Remarque’s narrative threads weave tragic, elagaic tableaux where a platoon of rookie German soldiers, each in turn, take possession of a bespoke pair of leather boots on the death of their previous owner. Similarly, War Horse, Joey, passes through the hands and reins of soldiers on opposing sides.

Each a poignant, inevitably volatile story in itself. Morpurgo, ostensibly a writer for younger readers, touches on ageless, universal themes of hope over-coming despair, courage under duress and the cathartic resolution of the tribulations of the Everyman/woman and child rendering the incredible credible. His tales are contemporary fables revealing self-evident truths seamlessly woven within timeless, moral archetypes. Appropriately, Capital Theatres have dovetailed War Horse and Birdsong to mark this year’s centenary remembrance of the Armistice.
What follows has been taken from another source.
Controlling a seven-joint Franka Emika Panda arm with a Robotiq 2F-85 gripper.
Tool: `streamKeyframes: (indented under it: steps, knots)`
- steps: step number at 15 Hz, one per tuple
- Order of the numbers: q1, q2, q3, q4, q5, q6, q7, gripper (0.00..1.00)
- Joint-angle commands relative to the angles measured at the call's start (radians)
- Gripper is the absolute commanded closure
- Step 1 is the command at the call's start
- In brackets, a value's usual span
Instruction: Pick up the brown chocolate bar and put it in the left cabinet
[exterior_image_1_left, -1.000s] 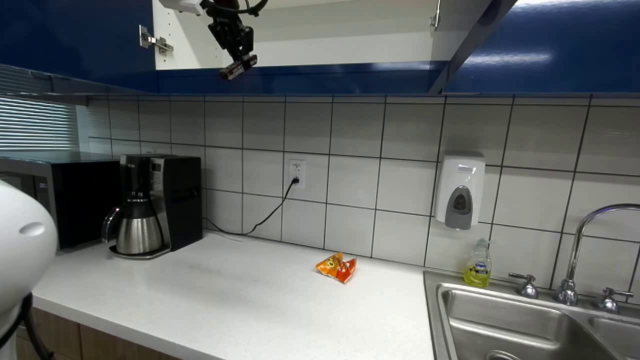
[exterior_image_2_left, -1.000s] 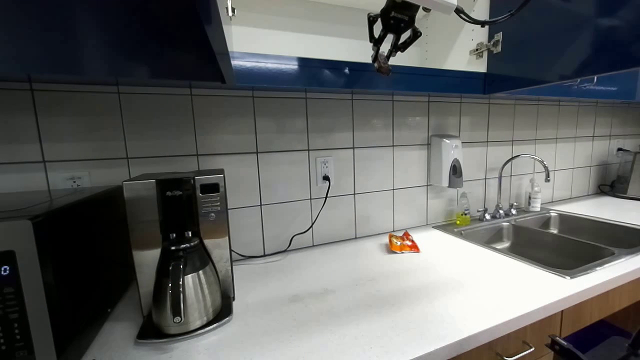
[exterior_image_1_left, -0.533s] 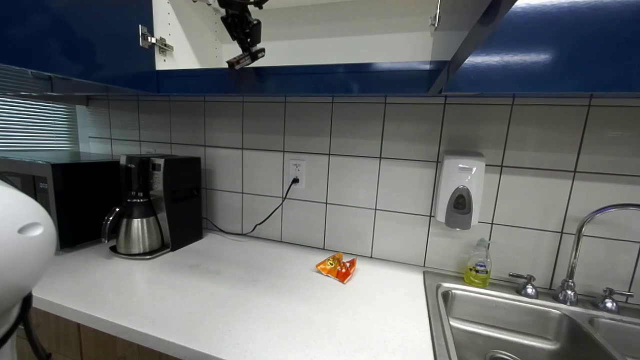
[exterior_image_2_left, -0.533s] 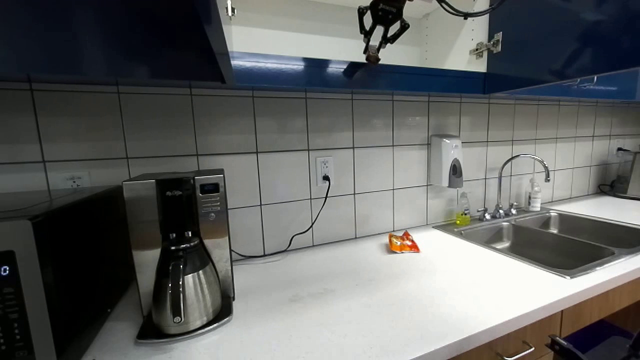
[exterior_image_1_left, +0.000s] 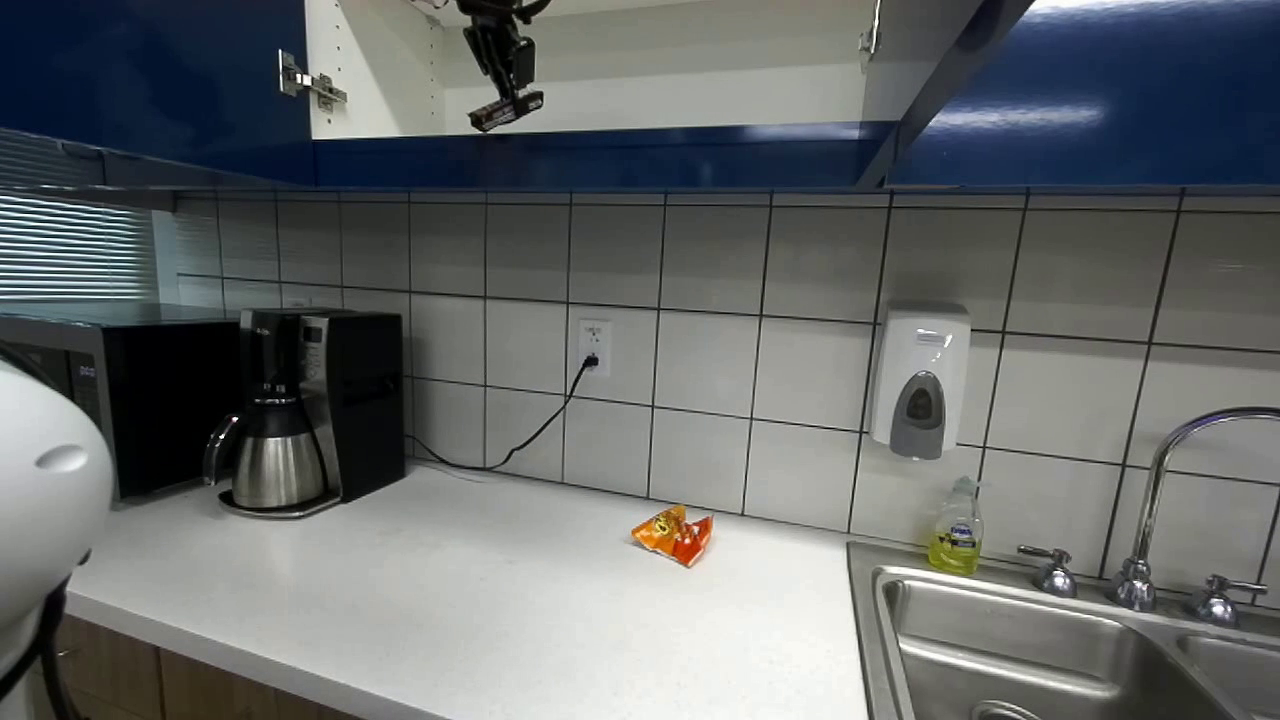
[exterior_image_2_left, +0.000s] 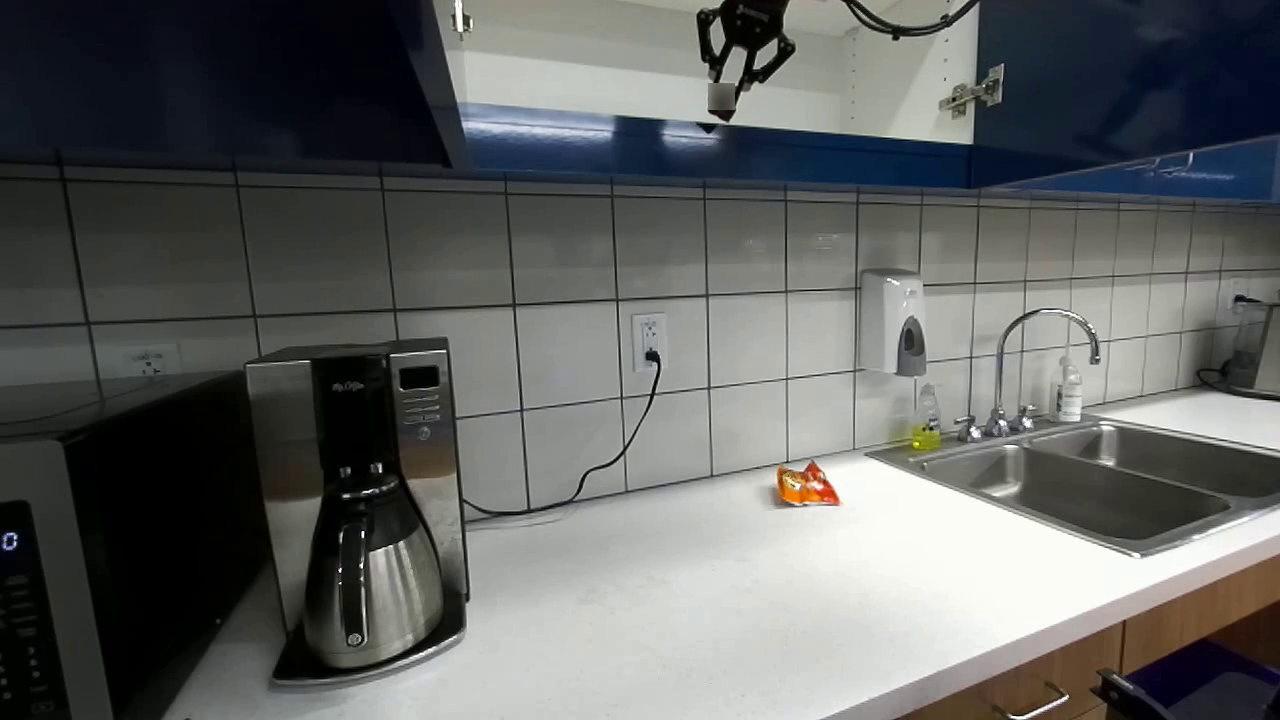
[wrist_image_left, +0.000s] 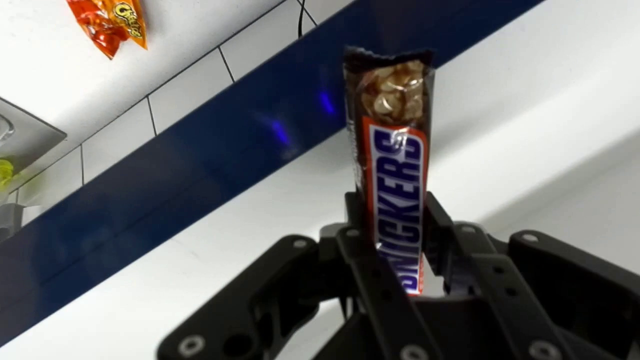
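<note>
OK, pincer (wrist_image_left: 393, 217) clamped on brown chocolate bar (wrist_image_left: 395, 170), right of wrist-view center; left cabinet (exterior_image_1_left: 680, 85) open, top in both exterior views.

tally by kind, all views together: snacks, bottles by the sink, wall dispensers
Snacks: 2 (brown chocolate bar, held in the gripper; orange packet)
Bottles: 2 (yellow soap bottle; white-labelled bottle)
Wall dispensers: 1 (white-and-grey dispenser)
Total: 5
</note>
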Motion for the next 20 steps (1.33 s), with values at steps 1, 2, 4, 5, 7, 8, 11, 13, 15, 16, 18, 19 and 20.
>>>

Police horses meet Joey…. Photo John Preece

National Theatre triumphantly leads this War Horse to water and audieneces near likewise bathe in tears of captivated wonder. Horses snort and stomp, their fetlocks shuffling and whinnies steaming are complemented by subtle trots and balletic canters. The catastrophic cavalry charges – medieval tactics meet industrial carnage – where man and horse are slaughter-scythed by crossfire machine guns, are as mesmeric as they are hideous.

Superlatives have been near, but not quite yet, exhausted on Nick Stafford’s adaptation lending – ahem – full-rein to the articulated brilliance of Handspring Puppet Company. An ecstasy of equine articulation this horse shoos away any doubts that a puppet can come alive. A first past the post thoroughbred production that tugs on the heart strings and has the audience champing at every bit for more.

Describing War Horse as an  ‘Anthem for Peace’, Morpurgo combines anthropomorphic allegory with essential, sentimental certainties allowing Stafford, Handspring and the superlative cast to guide Joey and young Albert, as both symbyotic avatar/centaur, into the psychosis of The Somme’s air-burst shrapnel mud and blood-bath carnage.

Photo John Preece

 

All the King’s horses’ exoskeletal equine elegance, are a balletic suspension of belief – in the horrific charges – almost beyond belief. The transitional Devon Folk singer’s refrain of John Barleycorn seeing Winter turning to Spring resonates wryly. That so many, once isolated rural and industrial areas of Britain were spewed into and expediently eviscerated in the cauldron of the Western Front is ironically best marked when the Geordie soldier wins the toss against the German who helps free Joey from the tangle barbed-wire nightmare. ‘Well, he’s wor horse now, man!’

Both stretchered soldiers and flogged exhausted horses are graphically framed as pale, staggering wraiths by Paule Constable’s lighting design. The challenge of conscience and perspective between man and beast’s mutual suffering – Joey’s anthropomorphic empathy as displacement – is ever present – ‘Why do you not show as much pity for you comrades?’ Beckons an enraged officer.

This evening is every expectation excelled.

Let the braver neigh-sayers predict when this production becomes a matter of flogging a dead horse. About the same time as war is a thing of the past. There’s some horse-sense in that at least.